NEW DELHI: Ocular evidence is considered the best evidence unless there are reasons to doubt it, the Supreme Court said on Monday while restoring the life imprisonment awarded to four persons convicted for murder.
A bench of Justices Navin Sinha and R Subhash Reddy said it is only in a case where there is a gross contradiction between medical evidence and oral evidence, the ocular evidence may be disbelieved.
“Ocular evidence is considered the best evidence unless there are reasons to doubt it. It is only in a case where there is a gross contradiction between medical evidence and oral evidence, and the medical evidence makes the ocular testimony improbable and rules out all possibility of ocular evidence being true, the ocular evidence may be disbelieved.,”
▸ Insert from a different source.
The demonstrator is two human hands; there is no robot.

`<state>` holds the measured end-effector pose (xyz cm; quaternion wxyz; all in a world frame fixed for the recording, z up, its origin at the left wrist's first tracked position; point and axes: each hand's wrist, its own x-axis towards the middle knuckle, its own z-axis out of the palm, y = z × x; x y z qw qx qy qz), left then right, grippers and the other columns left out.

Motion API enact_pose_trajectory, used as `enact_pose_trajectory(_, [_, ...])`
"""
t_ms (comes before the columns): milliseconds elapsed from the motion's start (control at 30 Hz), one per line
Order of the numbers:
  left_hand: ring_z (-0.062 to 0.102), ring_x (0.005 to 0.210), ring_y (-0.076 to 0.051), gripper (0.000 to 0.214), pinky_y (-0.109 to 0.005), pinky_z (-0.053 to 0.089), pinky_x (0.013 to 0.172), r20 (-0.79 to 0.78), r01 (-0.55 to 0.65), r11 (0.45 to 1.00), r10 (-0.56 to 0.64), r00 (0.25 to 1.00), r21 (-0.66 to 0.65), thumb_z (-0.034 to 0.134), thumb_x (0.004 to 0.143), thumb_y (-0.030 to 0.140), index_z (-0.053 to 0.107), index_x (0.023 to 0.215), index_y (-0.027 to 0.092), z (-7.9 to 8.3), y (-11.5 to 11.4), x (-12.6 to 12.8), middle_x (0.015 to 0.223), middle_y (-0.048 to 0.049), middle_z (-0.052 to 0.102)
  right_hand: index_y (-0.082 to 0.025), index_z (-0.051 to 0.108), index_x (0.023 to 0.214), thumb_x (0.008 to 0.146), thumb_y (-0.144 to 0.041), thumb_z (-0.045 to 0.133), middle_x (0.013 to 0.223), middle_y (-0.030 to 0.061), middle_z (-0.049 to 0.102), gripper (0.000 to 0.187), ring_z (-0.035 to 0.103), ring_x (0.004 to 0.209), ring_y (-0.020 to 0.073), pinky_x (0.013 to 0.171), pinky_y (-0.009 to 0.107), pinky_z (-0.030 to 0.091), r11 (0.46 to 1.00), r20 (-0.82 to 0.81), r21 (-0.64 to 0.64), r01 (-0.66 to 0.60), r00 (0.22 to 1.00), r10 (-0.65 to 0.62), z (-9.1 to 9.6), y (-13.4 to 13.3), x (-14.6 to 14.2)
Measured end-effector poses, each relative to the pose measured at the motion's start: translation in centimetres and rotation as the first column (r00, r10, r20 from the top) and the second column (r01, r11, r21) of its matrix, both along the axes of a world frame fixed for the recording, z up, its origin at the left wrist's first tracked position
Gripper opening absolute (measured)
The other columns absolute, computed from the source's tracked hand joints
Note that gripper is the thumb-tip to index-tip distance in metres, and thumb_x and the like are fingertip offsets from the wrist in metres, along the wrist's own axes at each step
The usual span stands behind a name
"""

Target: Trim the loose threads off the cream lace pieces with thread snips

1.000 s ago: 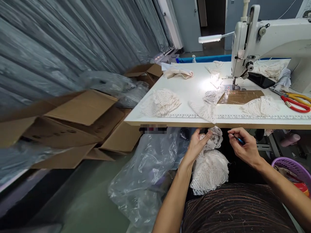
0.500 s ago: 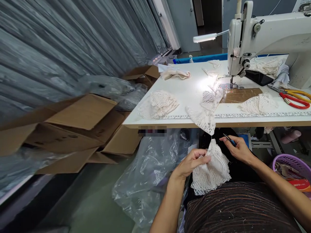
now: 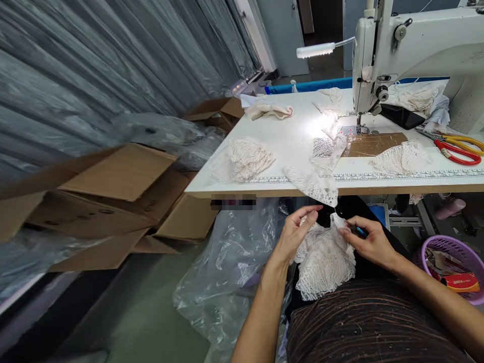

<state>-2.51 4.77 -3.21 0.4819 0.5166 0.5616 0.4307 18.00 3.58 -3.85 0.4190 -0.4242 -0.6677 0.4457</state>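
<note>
Head view: lace bundle (image 3: 325, 272) on lap (image 3: 363, 267), below table edge (image 3: 408, 191), lap seemingly bearing weight. Right hand (image 3: 370, 243) pinches bundle's upper edge, blue tool (image 3: 361, 232) tucked in palm, likely freeing fingertips. Left hand (image 3: 293, 236) alongside, thumb and forefinger parted; hold on lace unclear.
</note>
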Motion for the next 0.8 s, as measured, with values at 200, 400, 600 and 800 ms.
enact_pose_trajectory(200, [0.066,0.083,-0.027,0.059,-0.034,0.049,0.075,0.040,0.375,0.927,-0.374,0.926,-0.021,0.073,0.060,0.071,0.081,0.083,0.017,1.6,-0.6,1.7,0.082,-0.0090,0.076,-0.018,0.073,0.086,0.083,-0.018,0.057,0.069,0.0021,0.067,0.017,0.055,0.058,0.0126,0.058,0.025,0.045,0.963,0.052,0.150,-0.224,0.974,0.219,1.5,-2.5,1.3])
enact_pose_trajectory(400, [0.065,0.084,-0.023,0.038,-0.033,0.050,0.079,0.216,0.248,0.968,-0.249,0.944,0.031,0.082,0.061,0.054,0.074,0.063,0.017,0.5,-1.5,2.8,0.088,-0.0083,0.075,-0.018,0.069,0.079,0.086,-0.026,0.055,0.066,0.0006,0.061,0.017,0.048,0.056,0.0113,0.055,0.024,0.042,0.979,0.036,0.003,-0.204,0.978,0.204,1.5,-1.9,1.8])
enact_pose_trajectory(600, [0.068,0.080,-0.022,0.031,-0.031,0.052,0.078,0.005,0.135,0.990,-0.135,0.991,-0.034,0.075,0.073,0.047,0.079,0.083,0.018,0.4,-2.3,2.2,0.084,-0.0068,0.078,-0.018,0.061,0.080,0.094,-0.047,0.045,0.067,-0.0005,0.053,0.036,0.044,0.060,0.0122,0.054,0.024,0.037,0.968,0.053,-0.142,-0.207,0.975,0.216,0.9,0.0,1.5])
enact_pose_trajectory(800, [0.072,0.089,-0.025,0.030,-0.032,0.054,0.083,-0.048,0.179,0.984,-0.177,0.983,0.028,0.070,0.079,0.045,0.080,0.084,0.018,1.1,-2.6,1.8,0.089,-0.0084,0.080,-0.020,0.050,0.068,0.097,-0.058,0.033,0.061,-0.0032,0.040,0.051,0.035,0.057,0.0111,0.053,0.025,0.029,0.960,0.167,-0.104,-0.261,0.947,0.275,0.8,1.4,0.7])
The bench said The observations came while delivering a judgment on an appeal against a Gujarat High Court order of acquittal, reversing the conviction of four persons under Sections 302 (murder), 34 (common intention), 120B (criminal conspiracy) of the Indian Penal Code (IPC) sentencing them to life imprisonment and fifteen days imprisonment under Section 135(1) of the Bombay Police Act.
The deceased was assaulted in October 2003 while he was returning on a motorcycle along with a preseuction witness who was the pillion rider.
The convict assaulted the victim with an iron pipe, steel rod, and stick, causing three stab wounds and nine incised wounds.
The acquittal was based on the reasoning that the evidence of the eyewitnesses of second prosecution witness and tenth prosecution witness, is inconsistent with the medical evidence, regarding the nature of injuries visàvis the weapons of offense.
The apex court said there was no time for the witness to consider and ponder for naming the accused except to state the truth.
The criminal jurisprudence developed in this country recognises that the eye sight capacity of those who live in rural areas is far better than compared to the town folks, the apex court said.
“Identification at night between known persons is acknowledged to be possible by voice, silhouette, shadow, and gait also. Therefore, we do not find much substance in the submission of the respondents that identification was not possible in the night to give them the benefit of doubt.